Yet, despite everything, the show remains a jewel in HBO’s crown, having become its second-most watched show in 20 years after Game of Thrones, with almost 19 million viewers for its season two premiere – more than doubling the first season. It became the most-tweeted show of the decade (30 million tweets for season one alone) and spawned a cult-like fandom as fervent and parasocial as those of the world’s most famous pop stars, while its moody lighting, outfits and gem-stone encrusted make-up launched an entire Gen Z aesthetic.
Though provocative, the show’s superb acting made for prestige TV: Zendaya, playing despondent drug addict Rue, became the youngest person to win an Emmy after season one, then won a second for season two. Such is Euphoria’s popularity that even its hot potato reputation wouldn’t stop a savvy star coming on board, with Sharon Stone, musician Rosalia and Natasha Lyonne all joining its new season, which jumps five years since season two’s high-school finale to see the characters all grown-up and trying to make it in the real world.
Sam Levinson, son of Oscar-winning director Barry Levinson (Rain Man and Good Morning, Vietnam), had the idea for Euphoria in the years after recovering from drug addiction. Growing up in Hollywood, he appeared in a few of his father’s films and, by 16, had become addicted to opiates. He had “made peace that drugs would kill me and that there was no reason to fight it” until he entered rehab at 19 and got clean in his mid-20s.
Euphoria creator Sam Levinson is the son of Oscar-winning director Barry Levinson. Photo / Getty Images
When he was called into a meeting with HBO after sending in a script on spec, he was asked to use these experiences to write a show based around an Israeli series HBO had just optioned, Ophoria, which saw disaffected 1990s teenagers using sex, drugs, porn and violence to give their lives meaning.

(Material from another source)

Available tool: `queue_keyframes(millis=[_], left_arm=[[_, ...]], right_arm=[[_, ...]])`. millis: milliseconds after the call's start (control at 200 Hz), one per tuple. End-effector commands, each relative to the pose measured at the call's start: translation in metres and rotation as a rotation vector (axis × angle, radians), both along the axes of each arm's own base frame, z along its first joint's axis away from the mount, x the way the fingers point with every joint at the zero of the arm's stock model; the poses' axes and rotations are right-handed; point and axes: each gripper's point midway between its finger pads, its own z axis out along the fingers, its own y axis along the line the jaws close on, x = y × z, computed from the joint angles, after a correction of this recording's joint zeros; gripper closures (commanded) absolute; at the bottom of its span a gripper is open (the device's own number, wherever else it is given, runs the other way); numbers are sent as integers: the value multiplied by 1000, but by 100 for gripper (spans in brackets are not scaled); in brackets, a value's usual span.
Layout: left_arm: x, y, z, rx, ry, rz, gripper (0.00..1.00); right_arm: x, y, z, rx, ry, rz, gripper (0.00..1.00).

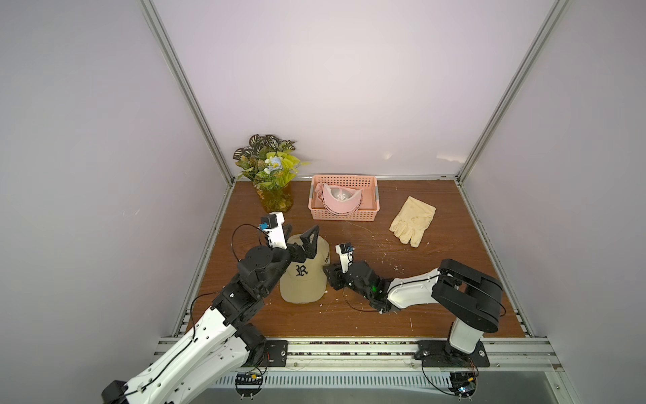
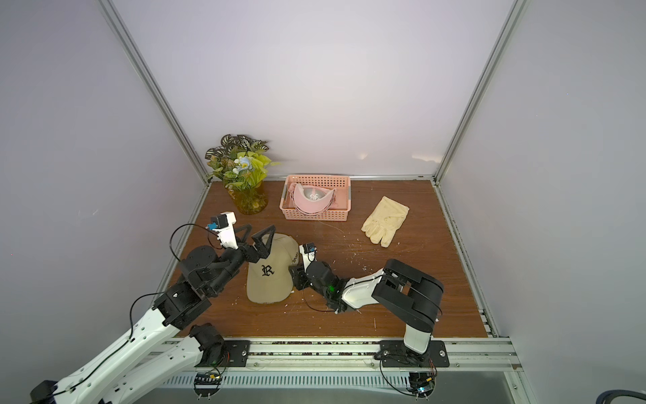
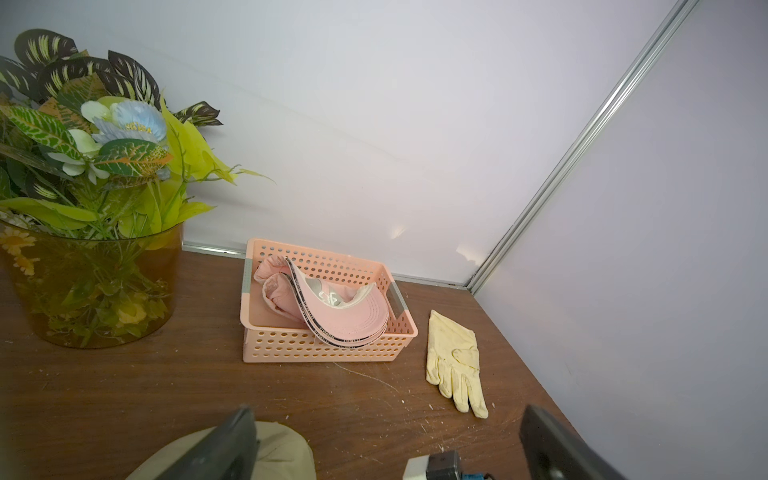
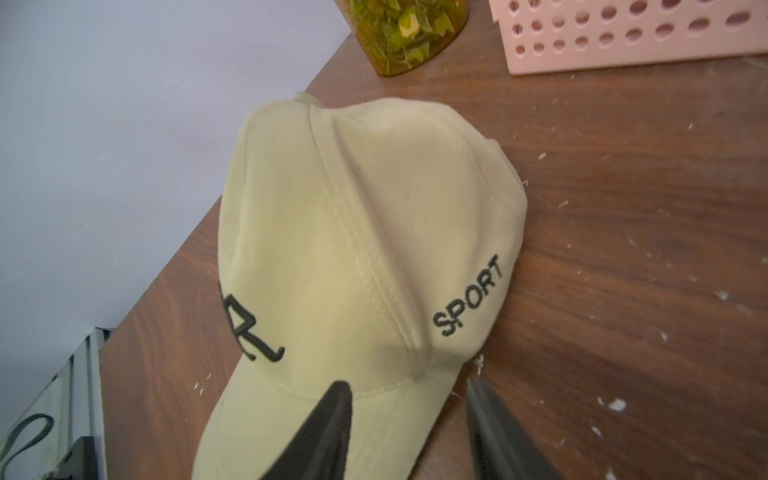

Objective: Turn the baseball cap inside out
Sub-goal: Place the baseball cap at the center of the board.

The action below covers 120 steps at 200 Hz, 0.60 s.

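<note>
Crown-up, the beige cotton baseball cap (image 1: 304,273) lies on the brown wooden table (image 1: 402,300), brim toward the robot. Left gripper (image 1: 300,233) hovers wide open, empty; right gripper (image 4: 409,419) is parted, straddling the brim's edge.

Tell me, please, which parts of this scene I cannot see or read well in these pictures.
- Inside of the beige cap: hidden in every view; it lies crown up.
- Side lettering on the cap: too small in both top views; only the right wrist view reads it.
- Logo on the pink cap in the basket: too small.
- Right hand: mostly cut off by the right wrist view's edge.
- Left hand: covers part of the crown.
</note>
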Motion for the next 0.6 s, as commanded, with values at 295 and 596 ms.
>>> queue_keyframes(millis=[295, 596], left_arm=[[62, -15, -32, 238, 169, 0, 5], [150, -24, -62, 276, 277, -17, 17]], right_arm=[[28, -76, 50, -104, -105, -188, 23], [60, -160, 54, -182, -31, -287, 23]])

The nihilism of Ophoria squared with the nihilism of his own youth, and so Levinson wrote himself into a group of middle-class high-schoolers in LA, projecting his past on to a new generation numbed to the world by the relentless churn of 24-hour news. Levinson has described the show’s narrator, Rue, an opiate addict played by Zendaya, as a “female version of myself”.

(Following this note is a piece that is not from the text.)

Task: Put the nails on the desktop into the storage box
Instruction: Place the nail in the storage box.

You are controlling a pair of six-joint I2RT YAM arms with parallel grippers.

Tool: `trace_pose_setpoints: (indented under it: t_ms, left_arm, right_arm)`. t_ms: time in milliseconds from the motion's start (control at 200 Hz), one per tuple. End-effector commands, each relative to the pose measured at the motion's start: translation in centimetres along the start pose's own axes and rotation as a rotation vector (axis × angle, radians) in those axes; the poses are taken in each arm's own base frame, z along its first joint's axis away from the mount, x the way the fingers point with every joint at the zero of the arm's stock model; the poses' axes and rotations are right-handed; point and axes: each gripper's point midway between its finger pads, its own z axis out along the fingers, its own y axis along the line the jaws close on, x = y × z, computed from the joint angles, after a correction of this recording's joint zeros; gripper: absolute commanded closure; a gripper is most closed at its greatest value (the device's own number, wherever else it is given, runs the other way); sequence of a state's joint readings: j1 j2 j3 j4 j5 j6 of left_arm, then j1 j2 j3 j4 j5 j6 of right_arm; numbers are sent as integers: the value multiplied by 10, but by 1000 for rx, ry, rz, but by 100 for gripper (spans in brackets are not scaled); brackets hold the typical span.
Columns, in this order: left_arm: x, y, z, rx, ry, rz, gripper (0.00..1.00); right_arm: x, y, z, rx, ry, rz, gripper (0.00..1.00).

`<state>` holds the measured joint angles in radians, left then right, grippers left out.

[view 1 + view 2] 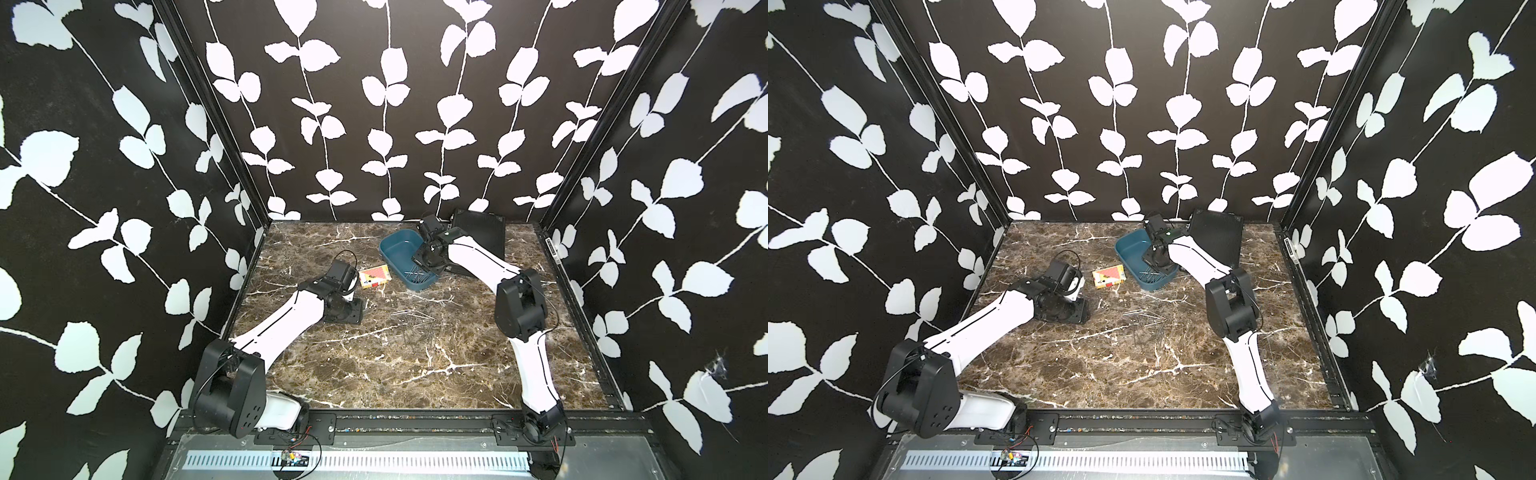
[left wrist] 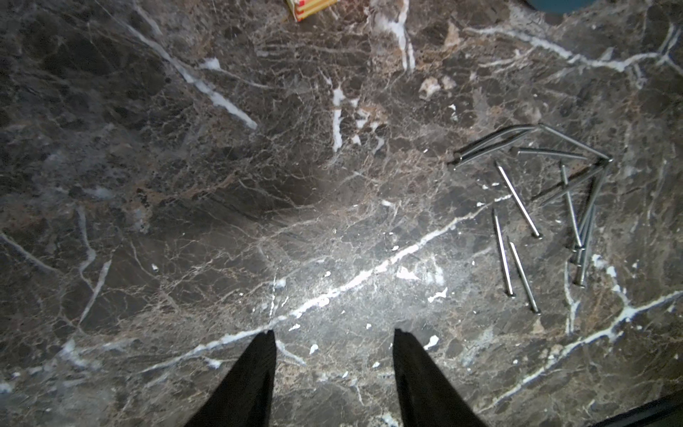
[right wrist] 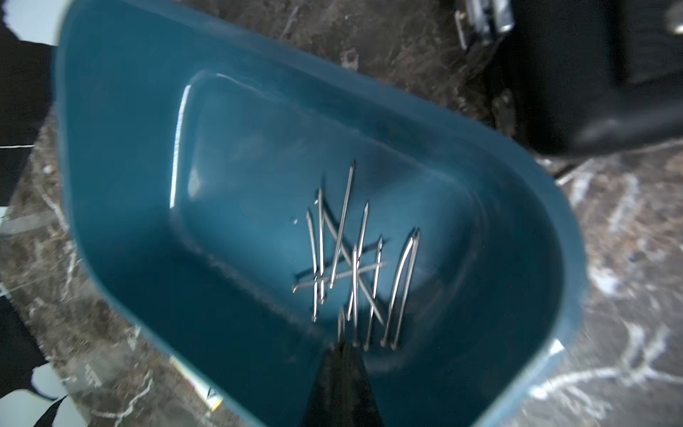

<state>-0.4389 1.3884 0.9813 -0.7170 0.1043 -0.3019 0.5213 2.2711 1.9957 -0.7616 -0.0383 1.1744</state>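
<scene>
In both top views the right gripper [image 1: 423,266] hangs over the near end of the storage box [image 1: 394,248], which sits toward the far side of the desktop [image 1: 374,374]. A black ribbed case [image 1: 482,232] is behind it and a card box [image 1: 375,277] is near. The loose nails [image 1: 415,328] lie mid-desktop, with open marble around them and the walls well apart. Left wrist view: left gripper [image 2: 332,332] jaws apart, nothing between them, tips over bare marble. The loose nails are off to one side, untouched. Right wrist view: right gripper tips clenched together inside the box, over a crossed heap of nails [image 3: 351,266] on its floor near one end wall. One nail runs up to the tips, can't tell if it's pinched.
</scene>
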Motion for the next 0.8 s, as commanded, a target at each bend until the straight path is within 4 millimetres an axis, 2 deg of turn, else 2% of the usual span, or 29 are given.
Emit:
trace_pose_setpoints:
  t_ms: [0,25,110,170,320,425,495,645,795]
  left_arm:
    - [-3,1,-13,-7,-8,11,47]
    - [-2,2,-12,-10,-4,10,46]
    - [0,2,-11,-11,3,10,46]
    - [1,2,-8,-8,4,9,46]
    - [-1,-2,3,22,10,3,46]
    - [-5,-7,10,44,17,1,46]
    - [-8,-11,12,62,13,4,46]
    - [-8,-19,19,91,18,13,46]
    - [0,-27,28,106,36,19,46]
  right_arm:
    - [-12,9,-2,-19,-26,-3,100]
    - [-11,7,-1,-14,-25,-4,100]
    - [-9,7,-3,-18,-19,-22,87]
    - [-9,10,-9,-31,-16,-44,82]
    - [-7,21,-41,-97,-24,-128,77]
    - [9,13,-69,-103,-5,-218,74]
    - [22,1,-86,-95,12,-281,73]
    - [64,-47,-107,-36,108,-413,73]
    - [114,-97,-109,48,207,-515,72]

The fact that a straight white man in his 30s was essentially writing himself into a diverse set of characters of mostly young women, including a black woman and a transgender woman, immediately riled viewers, the majority of whom were women. The first episode begins with a prolonged, intimate close-up of a topless Sydney Sweeney, whose overt sexuality becomes her character Cassie’s defining feature.

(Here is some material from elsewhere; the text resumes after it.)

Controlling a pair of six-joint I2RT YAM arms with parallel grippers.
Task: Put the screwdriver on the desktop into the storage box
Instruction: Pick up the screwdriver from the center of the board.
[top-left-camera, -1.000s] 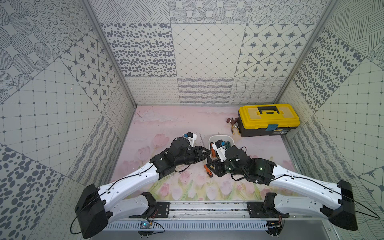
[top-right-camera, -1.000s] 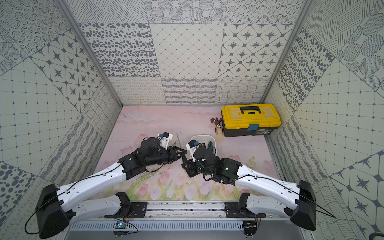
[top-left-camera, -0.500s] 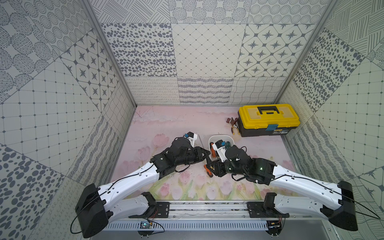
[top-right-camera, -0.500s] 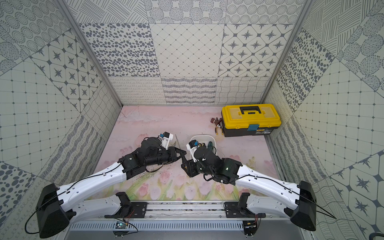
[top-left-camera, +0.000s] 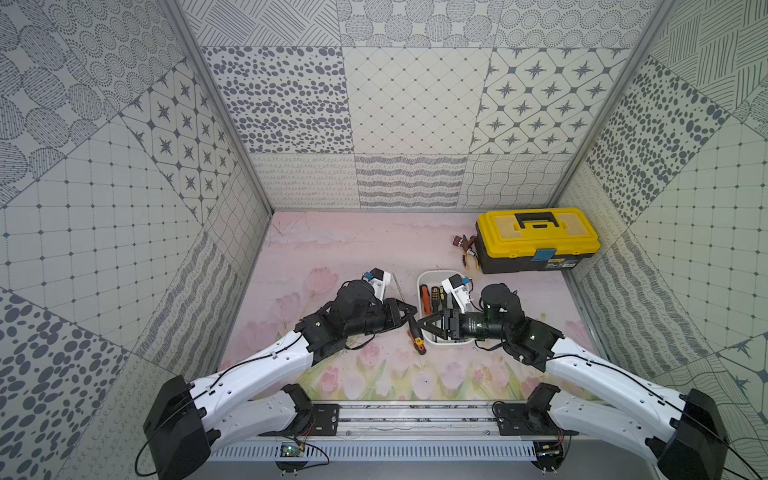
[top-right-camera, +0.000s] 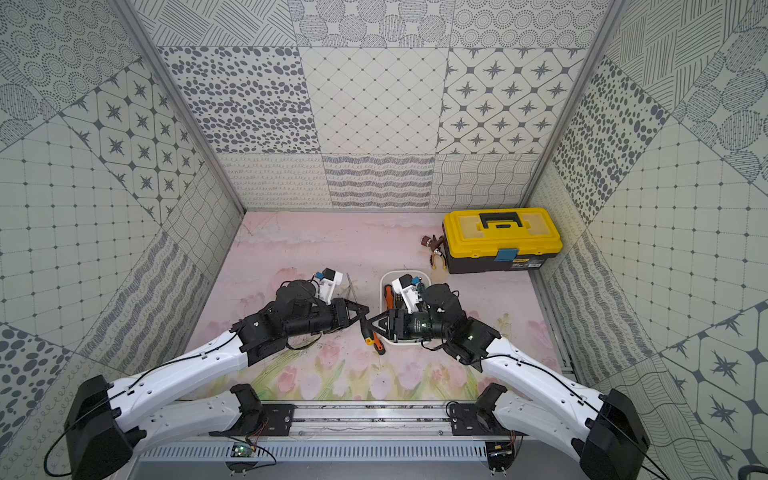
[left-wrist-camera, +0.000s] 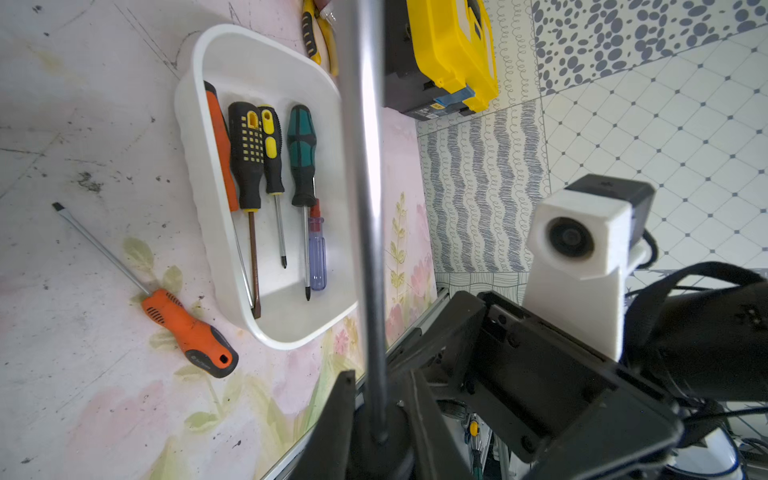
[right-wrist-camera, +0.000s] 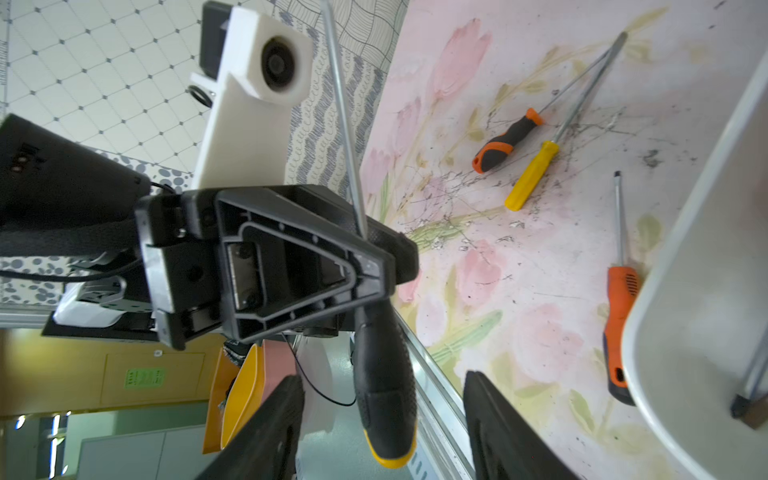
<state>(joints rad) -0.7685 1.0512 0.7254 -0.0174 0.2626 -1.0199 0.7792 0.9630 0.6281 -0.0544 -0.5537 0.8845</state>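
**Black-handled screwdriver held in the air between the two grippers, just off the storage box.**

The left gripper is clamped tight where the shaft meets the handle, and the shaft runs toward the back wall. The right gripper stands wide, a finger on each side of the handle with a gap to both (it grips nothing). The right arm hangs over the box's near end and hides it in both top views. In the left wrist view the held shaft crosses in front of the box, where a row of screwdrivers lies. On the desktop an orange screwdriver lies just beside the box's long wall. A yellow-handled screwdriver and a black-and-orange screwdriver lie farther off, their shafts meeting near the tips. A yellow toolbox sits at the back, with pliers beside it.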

Overt sexuality becomes the defining feature of Cassie, played by Sydney Sweeney. Photo / HBO
Viewers described Cassie as “a vessel for the male gaze”, while the LA Times described the show as misogynistic, with Levinson’s “voyeuristic, adult male gaze into the life of sexy, young, vulnerable girls” disturbingly present. Several of the show’s female stars have voiced their discomfort at Levinson’s nude scenes.
The characters’ understanding of sex is clearly heavily influenced by porn – the New Yorker called the show “pornographically sad” – with girls often violated and degraded. In one scene, Sweeney is choked. In another, Rue narrates that her friend Maddy had sex age 14 with a grown man, saying “sounds rapey in retrospect but she was definitely the one in control”. While arguably Rue was knowingly revealing Maddy’s delusion, the line was accused of “normalising statutory rape”.
In one of the show’s most shocking moments, we see transgender character Jules, played by Hunter Schafer, raped by an older man, played by the late Eric Dane, including a disturbing close-up of his erect penis (a prosthetic). “I feel the way it depicts Jules is exploitative and dehumanising,” reads a post on X. The Atlantic called the show “so relentlessly provocative that it prompts the question: Who is this supposed to be for?” Meanwhile older viewers felt perturbed that they were essentially watching scenes of underage sex, despite the adult actors. When it emerged that Levinson wrote his episodes alone, with no writers room, the backlash swelled.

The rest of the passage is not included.